*TASK PROMPT:* Output the data exactly, with every line intact.

*INFORMATION SHOWN:*

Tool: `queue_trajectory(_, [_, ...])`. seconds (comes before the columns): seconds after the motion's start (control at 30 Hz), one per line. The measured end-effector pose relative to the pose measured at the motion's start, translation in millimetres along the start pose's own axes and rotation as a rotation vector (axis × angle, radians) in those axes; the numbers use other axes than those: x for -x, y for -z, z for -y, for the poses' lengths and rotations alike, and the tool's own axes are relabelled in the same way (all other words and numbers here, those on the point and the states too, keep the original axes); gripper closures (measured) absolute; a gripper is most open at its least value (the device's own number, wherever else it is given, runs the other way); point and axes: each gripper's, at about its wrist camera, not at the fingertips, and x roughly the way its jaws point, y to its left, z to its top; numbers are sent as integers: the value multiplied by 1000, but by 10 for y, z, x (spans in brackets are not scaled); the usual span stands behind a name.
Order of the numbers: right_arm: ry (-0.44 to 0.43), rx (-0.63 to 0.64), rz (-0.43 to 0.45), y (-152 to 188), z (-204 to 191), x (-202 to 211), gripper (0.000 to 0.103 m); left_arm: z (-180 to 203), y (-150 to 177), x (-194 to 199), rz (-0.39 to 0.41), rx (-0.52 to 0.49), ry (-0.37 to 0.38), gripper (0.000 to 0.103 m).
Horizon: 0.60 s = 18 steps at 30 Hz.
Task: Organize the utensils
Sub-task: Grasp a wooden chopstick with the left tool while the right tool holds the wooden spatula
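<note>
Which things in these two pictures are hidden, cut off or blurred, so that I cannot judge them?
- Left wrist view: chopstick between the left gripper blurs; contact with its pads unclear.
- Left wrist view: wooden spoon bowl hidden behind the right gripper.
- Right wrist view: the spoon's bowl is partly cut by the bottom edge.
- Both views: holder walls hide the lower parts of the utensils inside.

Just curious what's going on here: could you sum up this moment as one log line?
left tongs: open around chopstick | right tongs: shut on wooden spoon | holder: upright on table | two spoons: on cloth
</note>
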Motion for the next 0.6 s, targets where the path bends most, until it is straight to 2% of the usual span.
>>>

*RESPONSE TO THE TASK:*
Tool: `queue_trajectory(_, [_, ...])`. seconds (comes before the columns): seconds after the motion's start (control at 30 Hz), one per line. The measured end-effector pose relative to the pose measured at the motion's start, translation in millimetres along the start pose's own axes and rotation as a rotation vector (axis × angle, radians) in those axes; the numbers use other axes than those: x for -x, y for -z, z for -y, for the poses' lengths and rotations alike, and the tool's own axes are relabelled in the same way (all other words and numbers here, those on the point and the states too, keep the original axes); gripper closures (measured) absolute; a gripper is most open at its least value (the device's own number, wherever else it is given, runs the other way); point and axes: each gripper's, at about its wrist camera, not at the fingertips, and x roughly the way its jaws point, y to its left, z to its top; numbers are sent as integers: the value multiplied by 1000, but by 10 for y, z, x (spans in brackets are not scaled); the usual span stands behind a name.
Order of the numbers: right_arm: ry (-0.44 to 0.43), rx (-0.63 to 0.64), rz (-0.43 to 0.45), y (-152 to 188), z (-204 to 191), x (-202 to 211), gripper (0.000 to 0.103 m); left_arm: z (-180 to 203), y (-150 to 177), x (-194 to 199), rz (-0.39 to 0.41), rx (-0.52 to 0.49), ry (-0.37 to 0.38), gripper (0.000 to 0.103 m).
Horizon: 0.60 s = 18 steps at 30 Hz.
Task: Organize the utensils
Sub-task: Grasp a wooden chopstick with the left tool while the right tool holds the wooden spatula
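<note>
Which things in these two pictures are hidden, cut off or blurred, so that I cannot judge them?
- Left wrist view: chopstick between the left gripper blurs; contact with its pads unclear.
- Left wrist view: wooden spoon bowl hidden behind the right gripper.
- Right wrist view: the spoon's bowl is partly cut by the bottom edge.
- Both views: holder walls hide the lower parts of the utensils inside.

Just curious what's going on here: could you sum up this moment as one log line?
left tongs: open around chopstick | right tongs: shut on wooden spoon | holder: upright on table | two spoons: on cloth
</note>
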Motion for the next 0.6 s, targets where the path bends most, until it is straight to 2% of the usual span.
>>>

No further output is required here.